— Work instructions —
Check the material that follows and say how many lines include the string "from", giving the number alone.

*** Begin section ***

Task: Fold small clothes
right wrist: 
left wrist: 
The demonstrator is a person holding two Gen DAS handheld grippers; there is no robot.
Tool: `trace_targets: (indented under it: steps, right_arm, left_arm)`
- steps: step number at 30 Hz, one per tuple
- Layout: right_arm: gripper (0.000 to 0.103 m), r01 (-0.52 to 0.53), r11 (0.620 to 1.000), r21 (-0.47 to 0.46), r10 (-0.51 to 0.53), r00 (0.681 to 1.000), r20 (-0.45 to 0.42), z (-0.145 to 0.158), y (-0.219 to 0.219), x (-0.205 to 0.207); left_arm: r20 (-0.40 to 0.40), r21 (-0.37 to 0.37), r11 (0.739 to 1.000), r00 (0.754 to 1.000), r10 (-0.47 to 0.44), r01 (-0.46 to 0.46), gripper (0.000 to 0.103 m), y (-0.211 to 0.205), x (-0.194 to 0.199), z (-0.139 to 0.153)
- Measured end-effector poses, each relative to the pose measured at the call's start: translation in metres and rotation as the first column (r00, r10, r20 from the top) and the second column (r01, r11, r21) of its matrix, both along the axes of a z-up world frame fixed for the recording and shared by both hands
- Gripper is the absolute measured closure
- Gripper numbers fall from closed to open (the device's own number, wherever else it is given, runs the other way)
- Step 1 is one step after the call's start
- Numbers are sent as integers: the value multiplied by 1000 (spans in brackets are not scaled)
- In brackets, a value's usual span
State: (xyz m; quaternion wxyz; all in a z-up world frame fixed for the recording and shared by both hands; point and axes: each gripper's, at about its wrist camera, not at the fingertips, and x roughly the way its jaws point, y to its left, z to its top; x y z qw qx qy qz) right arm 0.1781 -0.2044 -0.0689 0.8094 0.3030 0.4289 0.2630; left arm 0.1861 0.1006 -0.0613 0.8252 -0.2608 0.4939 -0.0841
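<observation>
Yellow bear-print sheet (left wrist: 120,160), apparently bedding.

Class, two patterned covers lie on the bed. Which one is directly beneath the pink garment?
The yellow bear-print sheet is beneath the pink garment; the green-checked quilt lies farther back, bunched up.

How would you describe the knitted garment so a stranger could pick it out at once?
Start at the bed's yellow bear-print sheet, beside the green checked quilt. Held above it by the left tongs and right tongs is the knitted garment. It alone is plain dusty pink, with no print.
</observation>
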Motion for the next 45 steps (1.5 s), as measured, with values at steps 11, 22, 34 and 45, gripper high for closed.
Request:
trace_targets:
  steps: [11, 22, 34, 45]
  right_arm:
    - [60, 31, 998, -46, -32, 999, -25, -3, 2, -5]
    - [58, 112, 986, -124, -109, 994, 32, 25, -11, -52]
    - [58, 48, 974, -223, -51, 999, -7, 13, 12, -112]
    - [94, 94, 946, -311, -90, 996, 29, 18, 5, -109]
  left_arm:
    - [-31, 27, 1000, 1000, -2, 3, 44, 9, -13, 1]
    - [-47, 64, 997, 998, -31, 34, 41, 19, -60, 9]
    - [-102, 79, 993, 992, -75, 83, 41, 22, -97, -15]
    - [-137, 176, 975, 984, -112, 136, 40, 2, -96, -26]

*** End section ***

— Response to this task —
2